Prep Time: 1hr 30mins for the prep, 1hr 45 cooking time. It’s a long one!
Serves 6 – (Depends really, if you don’t like to share, it serves one!)
Everything you’ll need to make heaven on a plate
|How Much?||Perfect Pastry|
|100g||Cold butter (cut into pieces)|
|How Much?||Lemony Goodness|
|2 level tbsp||Cornflour|
|100g||Golden caster sugar|
|2||Whole lemon zest|
|1||Juice of a small orange|
|85g||Butter, cut into pieces|
|3||Egg yolks plus ONE whole egg|
|How Much?||Meringue Topping|
|4||Egg whites (room temp)|
|200g||Golden caster sugar|
|2 level tbsp||Cornflour|
Take your time, don’t rush.
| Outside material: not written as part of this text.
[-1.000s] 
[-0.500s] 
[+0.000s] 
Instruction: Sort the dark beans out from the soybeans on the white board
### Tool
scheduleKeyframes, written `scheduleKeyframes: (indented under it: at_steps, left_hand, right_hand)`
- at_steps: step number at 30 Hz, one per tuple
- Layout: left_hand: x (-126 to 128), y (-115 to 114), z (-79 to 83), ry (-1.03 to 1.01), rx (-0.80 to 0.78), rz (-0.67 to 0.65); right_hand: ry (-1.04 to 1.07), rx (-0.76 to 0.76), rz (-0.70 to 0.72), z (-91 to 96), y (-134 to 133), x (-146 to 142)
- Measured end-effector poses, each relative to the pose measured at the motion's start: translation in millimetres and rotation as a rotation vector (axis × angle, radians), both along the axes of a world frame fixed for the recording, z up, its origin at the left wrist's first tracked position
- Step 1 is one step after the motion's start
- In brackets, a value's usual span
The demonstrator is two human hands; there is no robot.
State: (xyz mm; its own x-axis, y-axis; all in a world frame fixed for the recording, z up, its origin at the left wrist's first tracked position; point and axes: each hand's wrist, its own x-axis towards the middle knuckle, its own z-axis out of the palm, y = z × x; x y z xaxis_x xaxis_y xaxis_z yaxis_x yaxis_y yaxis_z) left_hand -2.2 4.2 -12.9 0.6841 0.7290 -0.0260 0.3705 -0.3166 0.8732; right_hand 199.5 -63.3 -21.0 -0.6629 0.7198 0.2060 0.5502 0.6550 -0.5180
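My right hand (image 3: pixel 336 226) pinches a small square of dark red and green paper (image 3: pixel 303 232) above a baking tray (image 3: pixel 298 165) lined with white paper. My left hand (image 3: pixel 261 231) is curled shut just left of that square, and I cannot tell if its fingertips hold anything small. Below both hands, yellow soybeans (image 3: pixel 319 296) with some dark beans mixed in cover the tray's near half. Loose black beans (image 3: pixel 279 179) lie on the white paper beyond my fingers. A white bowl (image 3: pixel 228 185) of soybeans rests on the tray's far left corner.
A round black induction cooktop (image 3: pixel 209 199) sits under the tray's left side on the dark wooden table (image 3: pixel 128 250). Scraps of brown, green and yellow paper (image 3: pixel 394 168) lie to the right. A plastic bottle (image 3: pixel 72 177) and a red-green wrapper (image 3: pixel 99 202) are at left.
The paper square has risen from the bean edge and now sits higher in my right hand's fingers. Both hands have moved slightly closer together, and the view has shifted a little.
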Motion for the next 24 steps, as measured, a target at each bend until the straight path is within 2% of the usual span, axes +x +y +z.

Husband has to taste this as I am actually allergic to lemon! Enjoy! For the pastry, I used a simple shortcrust recipe but not from a bag!
For the pastry…
- Rub the flour and butter quickly together to form coarse breadcrumbs. Keep going until all butter is rubbed into the flour
- Add in a pinch of salt and the icing sugar, and rub again.
- Tip the pastry onto a lightly floured surface, gather together until smooth, then roll out and line a 23 x 2.5cm loose-bottom fluted flan tin.
- Trim and neaten the edges and press pastry into flutes
- Prick the base with a fork, line with foil, shiny side down, and chill for 1⁄2-1 hour (or overnight if you like!)
- Pre heat oven to 200C/fan 180C/gas 6 and bake the pastry case ‘blind’ (filled with dry beans) for 15 mins. I didn’t have any beans, so I put a side plate in their place and it worked just as well!
- Remove the foil and plate and bake a further 5-8 mins until the pastry is pale golden and cooked.
- Set aside. (Can be done a day ahead if you want to get ahead.) Lower the oven to 180C/fan 160C/gas
For the lemon filling…
- Mix the cornflour, sugar and lemon zest in a medium saucepan.
- Strain and stir in the lemon juice gradually.
- Make orange juice up to 200ml/7fl oz with water and strain into the pan.
- Cook over a medium heat, stirring constantly, until thickened and smooth. If you find after 10 mins it’s bubbling but not thickened, add a tiny bit more cornflour to help it along!
- Once the mixture bubbles, remove from the heat and beat in the butter until melted.
- Beat the egg yolks (save white for meringue) and whole egg together
- Stir into the pan and return to a medium heat.
- Keep stirring vigorously for a few minutes, until the mixture thickens and plops from the spoon. (It will bubble, but doesn’t curdle.)
- Take off the heat and set aside while you make the meringue.
For the meringue…
- Put the egg whites in a large bowl and whisk to soft peaks
- Add half the sugar a spoonful at a time, whisking between each addition without over-beating.
- Whisk in the cornflour, then add the rest of the sugar as before until smooth and thick.
- Quickly reheat the filling and pour it into the pastry case.
- Immediately put spoonfuls of meringue around the edge of the filling (if you start in the middle the meringue may sink), then spread so it just touches the pastry (this will anchor it and help stop it sliding).
- Pile the rest into the centre, spreading so it touches the surface of the hot filling (and starts to cook), then give it all a swirl.
- Return to the oven for 18-20 mins until the meringue is crisp and slightly coloured.
Let the pie sit in the tin for 30 mins, then remove and leave for at least another 1⁄2-1 hr before slicing. Eat the same day!